● Work to be completed:
From the entries below, return every line that includes the word "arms".

Stored data:
-----

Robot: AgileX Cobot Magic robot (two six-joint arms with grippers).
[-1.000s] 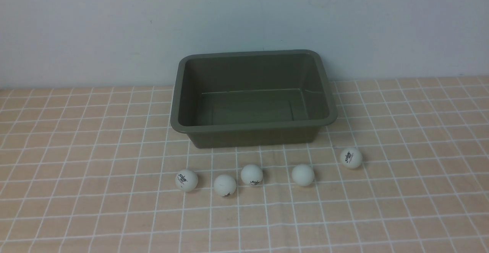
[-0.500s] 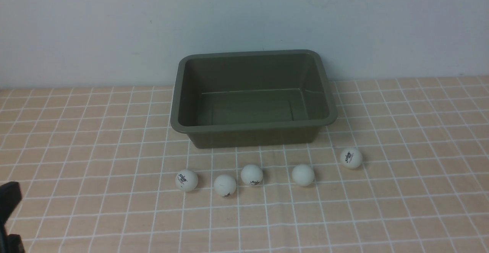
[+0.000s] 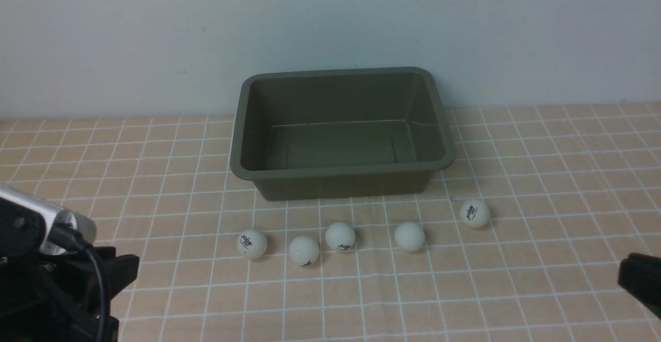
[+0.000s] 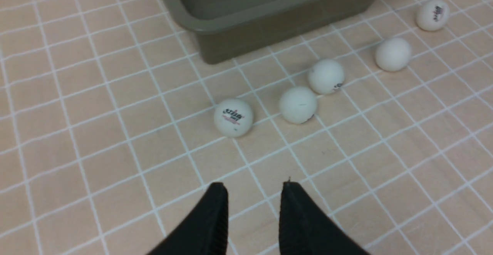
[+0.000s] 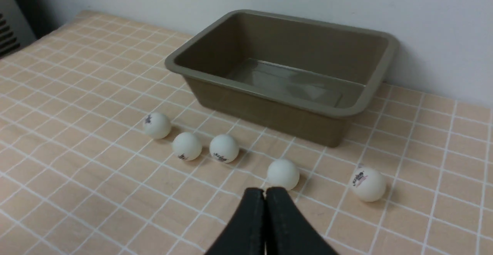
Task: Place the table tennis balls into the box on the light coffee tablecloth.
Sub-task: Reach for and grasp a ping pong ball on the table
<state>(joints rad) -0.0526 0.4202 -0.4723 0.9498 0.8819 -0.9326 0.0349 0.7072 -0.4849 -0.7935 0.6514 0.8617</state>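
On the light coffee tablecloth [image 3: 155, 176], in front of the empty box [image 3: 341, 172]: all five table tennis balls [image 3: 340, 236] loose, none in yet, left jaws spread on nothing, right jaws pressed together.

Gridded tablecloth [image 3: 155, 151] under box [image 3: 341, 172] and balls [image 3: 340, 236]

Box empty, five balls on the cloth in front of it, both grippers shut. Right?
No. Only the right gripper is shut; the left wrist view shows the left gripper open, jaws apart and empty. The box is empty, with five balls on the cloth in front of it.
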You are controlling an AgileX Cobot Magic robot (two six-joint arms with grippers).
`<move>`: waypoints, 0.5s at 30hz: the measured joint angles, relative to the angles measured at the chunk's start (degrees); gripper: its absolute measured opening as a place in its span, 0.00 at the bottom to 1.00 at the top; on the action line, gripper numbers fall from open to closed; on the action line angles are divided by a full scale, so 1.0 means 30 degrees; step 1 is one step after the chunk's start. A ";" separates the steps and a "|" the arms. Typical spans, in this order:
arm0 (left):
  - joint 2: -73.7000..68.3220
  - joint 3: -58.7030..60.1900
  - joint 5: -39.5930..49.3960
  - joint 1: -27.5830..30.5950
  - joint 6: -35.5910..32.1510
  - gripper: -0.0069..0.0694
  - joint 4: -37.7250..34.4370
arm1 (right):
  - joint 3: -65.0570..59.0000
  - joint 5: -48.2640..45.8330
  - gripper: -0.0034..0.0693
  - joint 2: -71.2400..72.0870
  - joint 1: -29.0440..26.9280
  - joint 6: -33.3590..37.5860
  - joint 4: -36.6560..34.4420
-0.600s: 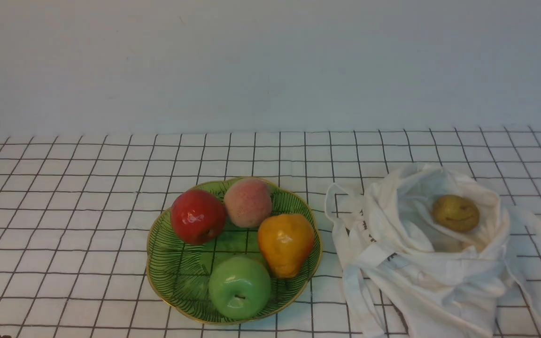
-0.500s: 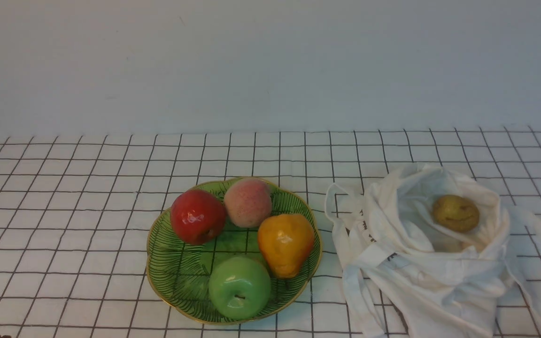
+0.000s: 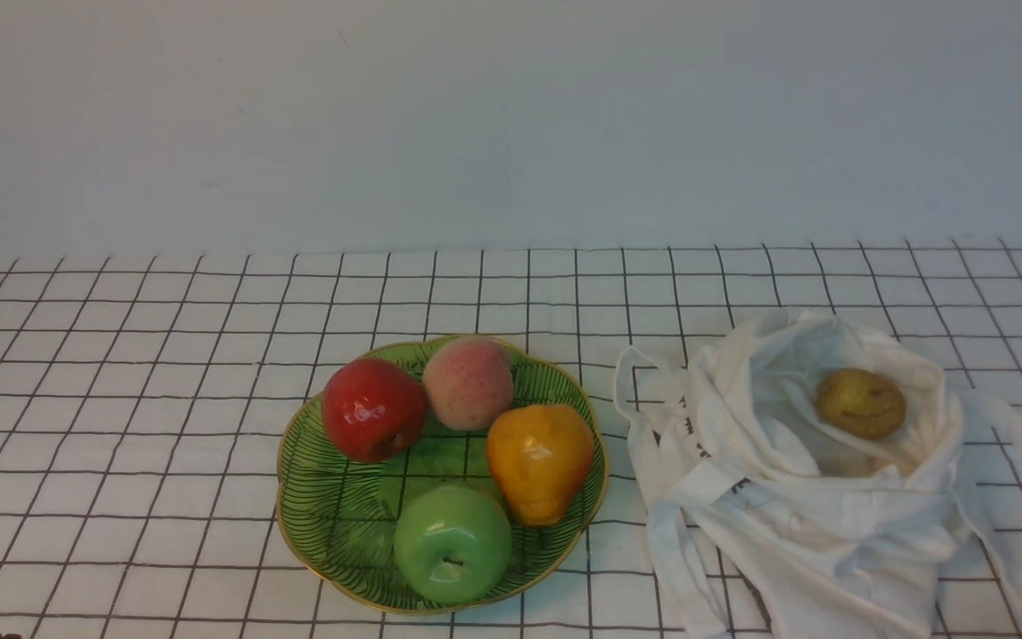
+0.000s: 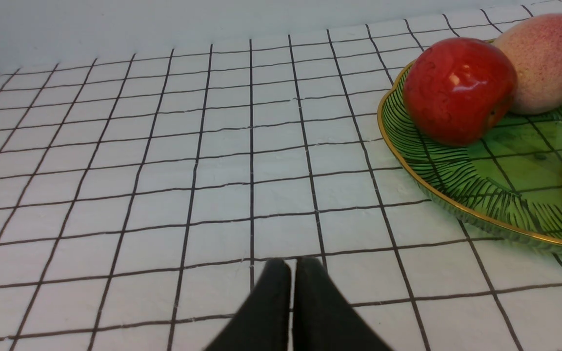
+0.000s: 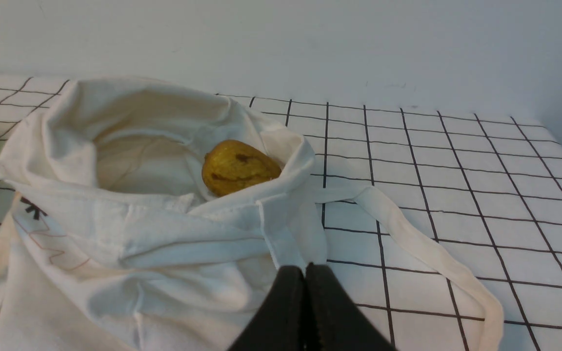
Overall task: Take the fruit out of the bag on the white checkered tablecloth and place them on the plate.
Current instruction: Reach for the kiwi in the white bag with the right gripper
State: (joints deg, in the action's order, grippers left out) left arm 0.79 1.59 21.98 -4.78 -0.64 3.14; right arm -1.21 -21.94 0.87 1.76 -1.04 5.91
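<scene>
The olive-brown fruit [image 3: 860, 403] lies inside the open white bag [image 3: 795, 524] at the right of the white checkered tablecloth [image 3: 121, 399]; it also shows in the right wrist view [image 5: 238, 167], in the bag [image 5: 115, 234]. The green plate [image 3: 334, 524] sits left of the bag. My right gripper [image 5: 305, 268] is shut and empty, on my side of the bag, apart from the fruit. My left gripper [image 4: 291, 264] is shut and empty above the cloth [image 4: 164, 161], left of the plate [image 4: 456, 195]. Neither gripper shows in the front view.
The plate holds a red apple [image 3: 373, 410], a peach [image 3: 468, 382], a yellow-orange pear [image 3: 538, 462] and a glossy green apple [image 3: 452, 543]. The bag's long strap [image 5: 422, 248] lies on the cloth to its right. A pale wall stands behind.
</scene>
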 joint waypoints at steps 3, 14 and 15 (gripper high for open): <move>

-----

● The completed task:
Robot: AgileX Cobot Magic robot (two six-joint arms with grippers).
You are controlling an AgileX Cobot Magic robot (two six-joint arms with grippers).
`<move>`: waypoints, 0.5s at 30hz: the measured joint angles, relative to the angles measured at the chunk's start (degrees); gripper: its absolute measured opening as a place in its span, 0.00 at the bottom to 1.00 at the top; on the action line, gripper numbers fall from open to closed; on the action line angles are divided by a full scale, so 1.0 means 30 degrees; step 1 is one step after the chunk's start. A ";" separates the steps and a "|" the arms. Typical spans, in this order:

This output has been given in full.